What lines of the material hold the string "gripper"? Pull each of them out.
◆ ◆ ◆ ◆ ◆ ◆ ◆
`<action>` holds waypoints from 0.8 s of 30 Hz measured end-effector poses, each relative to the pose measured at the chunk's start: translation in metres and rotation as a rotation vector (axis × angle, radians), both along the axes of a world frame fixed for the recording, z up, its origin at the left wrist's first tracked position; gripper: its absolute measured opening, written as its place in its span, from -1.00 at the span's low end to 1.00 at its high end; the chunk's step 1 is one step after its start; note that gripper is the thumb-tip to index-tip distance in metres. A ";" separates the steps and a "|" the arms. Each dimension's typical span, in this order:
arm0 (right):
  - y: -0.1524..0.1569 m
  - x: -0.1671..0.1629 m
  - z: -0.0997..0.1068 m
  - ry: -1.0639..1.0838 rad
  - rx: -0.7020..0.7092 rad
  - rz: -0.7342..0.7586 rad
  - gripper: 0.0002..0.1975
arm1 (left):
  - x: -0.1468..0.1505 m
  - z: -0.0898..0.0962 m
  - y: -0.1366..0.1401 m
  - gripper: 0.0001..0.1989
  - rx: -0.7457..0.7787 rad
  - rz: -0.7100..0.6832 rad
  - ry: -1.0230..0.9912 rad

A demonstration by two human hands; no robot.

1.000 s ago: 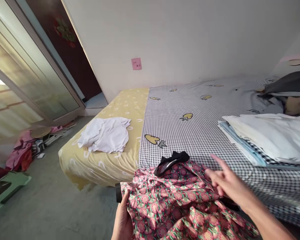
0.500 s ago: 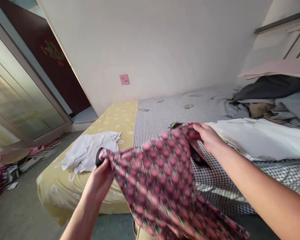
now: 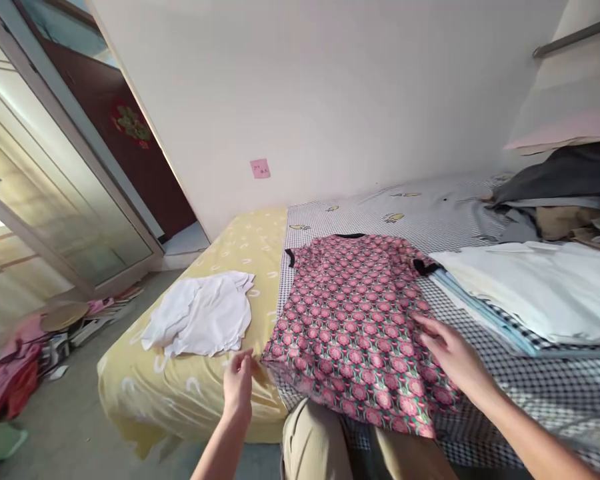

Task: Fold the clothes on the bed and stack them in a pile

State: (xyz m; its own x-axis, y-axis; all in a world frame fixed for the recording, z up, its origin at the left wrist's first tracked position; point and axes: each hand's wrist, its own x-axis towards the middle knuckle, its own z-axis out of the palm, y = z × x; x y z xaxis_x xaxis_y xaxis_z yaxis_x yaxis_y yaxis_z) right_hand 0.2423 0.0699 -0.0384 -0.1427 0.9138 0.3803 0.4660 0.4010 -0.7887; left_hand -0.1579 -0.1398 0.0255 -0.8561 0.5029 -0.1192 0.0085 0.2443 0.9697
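A short-sleeved pink floral shirt (image 3: 350, 313) with black neckband and cuffs lies spread face up, its neck toward the wall. Its lower hem reaches over the bed's near edge, above my knees. My left hand (image 3: 239, 381) is beside the hem's left corner, fingers curled in, with no cloth visible in them. Over the shirt's right side, my right hand (image 3: 447, 350) has its fingers stretched out and apart, at or just above the fabric. A crumpled white garment (image 3: 207, 313) lies to the left on the yellow cover.
The bed has a yellow sheet (image 3: 200, 397) on the left and a checked sheet (image 3: 360, 212) on the right. Folded white clothes (image 3: 540, 287) are stacked at right, with dark garments (image 3: 565, 177) behind. Assorted items (image 3: 55, 333) lie on the floor at left.
The shirt was bunched and held up by both hands; now it lies flat on the bed. Both hands have let go of its upper part and moved down toward the hem end.
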 end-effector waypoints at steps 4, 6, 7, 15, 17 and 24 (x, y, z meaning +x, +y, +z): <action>-0.034 0.023 -0.026 -0.234 0.093 -0.248 -0.49 | -0.005 -0.003 0.005 -0.72 -0.141 -0.001 0.269; -0.046 0.020 -0.026 -0.377 0.085 -0.373 -0.43 | 0.002 -0.004 0.012 -0.74 -0.196 -0.027 0.369; -0.049 0.016 -0.025 -0.434 0.084 -0.402 -0.42 | 0.008 -0.005 0.016 -0.73 -0.210 -0.042 0.406; -0.049 -0.006 0.004 -0.139 -0.087 -0.328 -0.78 | 0.033 0.007 0.040 -0.78 0.084 -0.154 0.388; -0.057 -0.001 0.016 0.172 -0.289 -0.252 -0.76 | 0.030 0.015 0.036 -0.70 0.198 -0.166 0.309; -0.107 0.012 0.026 0.854 -0.906 0.089 -0.59 | 0.013 -0.006 -0.018 -0.60 0.517 -0.013 -0.563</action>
State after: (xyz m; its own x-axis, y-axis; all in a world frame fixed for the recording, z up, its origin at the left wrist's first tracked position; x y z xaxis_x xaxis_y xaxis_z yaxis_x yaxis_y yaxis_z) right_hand 0.2548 -0.0370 -0.0125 -0.2347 0.8951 -0.3790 -0.3316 -0.4402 -0.8344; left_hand -0.1448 -0.1577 0.0199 -0.7292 0.6231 -0.2829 -0.5214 -0.2382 0.8194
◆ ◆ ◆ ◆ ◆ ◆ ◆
■ Output of the exercise:
`<action>` holds waypoints from 0.8 s of 30 Hz measured end-effector poses, each relative to the pose measured at the chunk's start: translation in metres and rotation as a rotation vector (axis × angle, radians), both along the axes of a world frame fixed for the recording, z up, its origin at the left wrist's first tracked position; gripper: its absolute measured opening, written as its place in its span, from -1.00 at the span's low end to 1.00 at its high end; the chunk's step 1 is one step after its start; note that gripper is the thumb-tip to index-tip distance in metres. A ";" separates the steps and a "|" the arms. Each dimension's typical span, in this order:
  - gripper: 0.0002..0.1975
  - gripper: 0.0001..0.1989

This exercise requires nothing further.